Become a fan of Slashdot on Facebook

 



Forgot your password?
typodupeerror
×
Technology

Fault Tolerant Archive Solutions? 18

Bob Washburne asks: "Does anyone know of a file system or storage protocol which allows you to recover a file even when sections of the media have become corrupt? This would be for archival storage - tapes, CR-R's, etc. - rather than on-line. I have been doing a lot of digital retoration/preservation work. Digitising home recordings from the 50's, photos from the 1890's, etc. and cleaning them up. I now have several gig of files - and it will continue to grow - representing hundreds of hours of work and I'm starting to get nervous about losing it to wear or bad media."

"There are several solutions for on-line storage; RAID, UPS, and frequent backups. As I fill a CD-R I make several copies of it and send them to reletives who live out of state. So I am fairly well protected against local disaster.

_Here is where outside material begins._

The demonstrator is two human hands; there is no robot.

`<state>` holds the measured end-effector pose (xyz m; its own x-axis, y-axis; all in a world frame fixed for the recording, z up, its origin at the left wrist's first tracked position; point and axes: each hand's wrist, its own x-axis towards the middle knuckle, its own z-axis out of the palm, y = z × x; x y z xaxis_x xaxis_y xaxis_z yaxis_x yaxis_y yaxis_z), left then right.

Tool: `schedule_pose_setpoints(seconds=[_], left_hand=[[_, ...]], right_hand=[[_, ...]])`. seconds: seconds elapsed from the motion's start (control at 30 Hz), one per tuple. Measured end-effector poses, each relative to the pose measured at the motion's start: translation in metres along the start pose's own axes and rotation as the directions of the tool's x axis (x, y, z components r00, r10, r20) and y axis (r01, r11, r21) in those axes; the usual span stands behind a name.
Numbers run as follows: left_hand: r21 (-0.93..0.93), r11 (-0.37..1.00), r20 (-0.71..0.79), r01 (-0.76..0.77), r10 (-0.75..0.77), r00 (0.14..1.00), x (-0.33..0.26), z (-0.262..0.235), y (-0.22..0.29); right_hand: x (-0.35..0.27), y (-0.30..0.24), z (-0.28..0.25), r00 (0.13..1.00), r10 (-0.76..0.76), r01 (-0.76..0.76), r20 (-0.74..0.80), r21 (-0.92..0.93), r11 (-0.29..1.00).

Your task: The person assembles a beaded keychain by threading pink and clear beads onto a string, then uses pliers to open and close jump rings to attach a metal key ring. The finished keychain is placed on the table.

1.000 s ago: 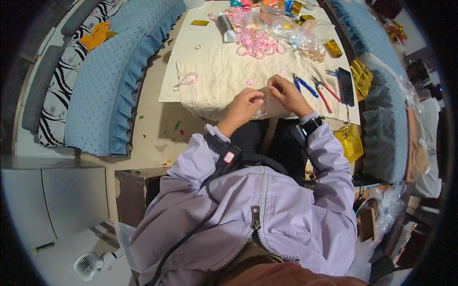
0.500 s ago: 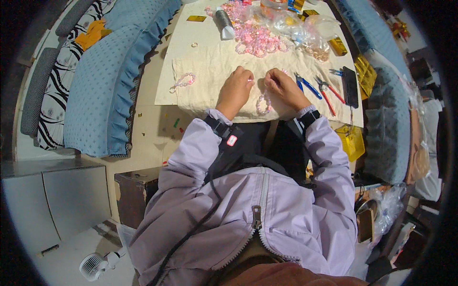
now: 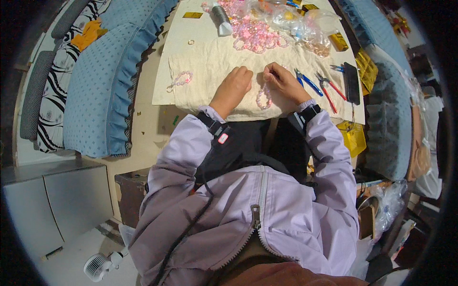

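Note:
My right hand (image 3: 285,83) is closed in a pinch, and a loop of pink and lilac beads (image 3: 264,97) hangs from its fingertips against the cream cloth (image 3: 205,102). Level with it, a short gap to the left, my left hand (image 3: 233,89) is closed too, fingers curled together; whatever they may hold is hidden. A second beaded loop (image 3: 183,78) with a ring at its end lies on the cloth, left of my left hand. Beyond my hands is a heap of pink beaded strands (image 3: 255,38).
Right of my right hand lie blue-handled pliers (image 3: 312,86), red-handled pliers (image 3: 328,95) and a black phone-like slab (image 3: 351,83). At the back are a grey spool (image 3: 221,20) and clear plastic bags (image 3: 305,26). Blue-covered seats (image 3: 105,90) flank the table; a yellow basket (image 3: 353,138) sits below its right edge.
My hands have drifted slightly apart, the left one a little to the left. The hanging bead loop has risen slightly with the right hand. The whole view has shifted a little.

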<state>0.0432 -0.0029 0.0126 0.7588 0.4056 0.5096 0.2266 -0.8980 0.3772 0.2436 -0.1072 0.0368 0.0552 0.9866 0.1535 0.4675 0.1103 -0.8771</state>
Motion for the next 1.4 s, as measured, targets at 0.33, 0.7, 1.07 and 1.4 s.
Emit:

But what happens when the CD-R itself becomes degraded - possibly from scratches or bad lamination - and cannot be read by the normal file system? Murphy's Law would guarentee that all the backup CD-s were from the same bad batch or were lost, etc. So I am left with a CD that is 90% good, but that ugly 10% prevents me from getting my file.

I remember studying about N-dimentional parity and Hamming codes in Comp Sci class, so I know that it is possible to store a file with signifficant error correction capabilities. But has any such scheme been actually implemented?

I would expect any such scheme to include the ability to adjust the degree of recoverability (size vs. robustness) and to be able to span volumes. Since most physical damage is contiguous, you would hope that the storage would be non-contiguous. And you would think that this would either represent a unique file system or a custom raw storage methodology useable only by the storage aplication.

Thanks for your insights."

This discussion has been archived. No new comments can be posted.

Fault Tollerant Archive Solutions?

Comments Filter:
  • by crow ( 16139 ) on Wednesday March 07, 2001 @10:35AM (#378426) Homepage Journal
    You could do raid on a single disk (or, presumably, disc, if you're using a CD). Since you're assuming that most of the media will be good, you simply treat the disc as a collection of, say, ten 70M regions, using nine (or eight) for data and the remaining one (or two) for parity, which would allow for reconstruction of any one (or or two) dammaged regions.

    Of course, raid assumes that you errors are self-detecting, but I suspect that this is also true of CD media failure.

    Now the trick is to implement it. You could encode it such that it looks like a normal ISO-9660 CD, except for special "garbage" written to the last 70M or so. You would need a special version of mkisofs, as well as special recovery tools.

    In theory, you could have mkisofs figure out exactly how much extra space you have left on the CD and use it for parity of each previous block of that size. If you have more than some threshold of free space, it could use more than one parity block for multi-block failure recovery. Then if you cram the disc to within a meg or two of being full, you are still protected from failure, but only if the failure covers a small area.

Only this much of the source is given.